Great. Just great.
Apr. 2nd, 2012 11:27 pm![[personal profile]](https://www.dreamwidth.org/img/silk/identity/user.png)
So I was meant to be going to an assessment on Wednesday. It was going to be the same test as back when I first signed onto Incapacity benefits, and I was shitting bricks about it. I resented the test last time (I'll go into why after the cut) and since I'm between houses I had to do this in a town I'm not familiar with. But I got a call this morning to say that there wasn't anyone to do the assessment so I would be contacted at some point to be told how may weeks I would have to wait for my next one. Most likely once I've moved into my new place in a different county. But what exactly am I stressing about?

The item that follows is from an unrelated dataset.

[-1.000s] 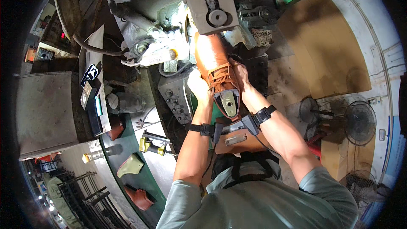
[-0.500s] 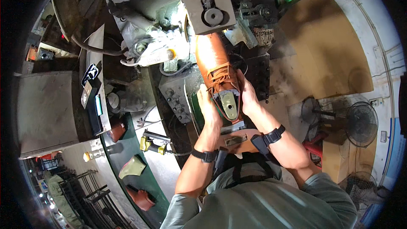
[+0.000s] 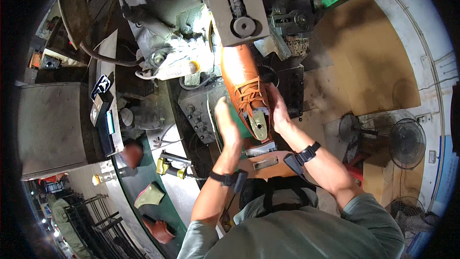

Well firstly you fill out a form a fortnight beforehand, explaining what's wrong with you. They give the same form to people regardless of whether they're physically or mentally disabled, so half of it is going through page after page of "yes I can walk, yes I can lift my arms, no I don't have epilepsy, no I don't soil myself" and so on, or vice verca.
You then go to a meeting with a consultant, who hopefully has some medical experience but nothing I've seen guarantees that. They then ask you all the same questions you answered on the form in the hopes that they can double-jeopardy you, as well as a bunch of other questions ranging from the innocuous to completely unrelated. All this gets fed into a "yes/no/maybe" computer programme which then gives you points for how disabled you are: 15 or more and you pass.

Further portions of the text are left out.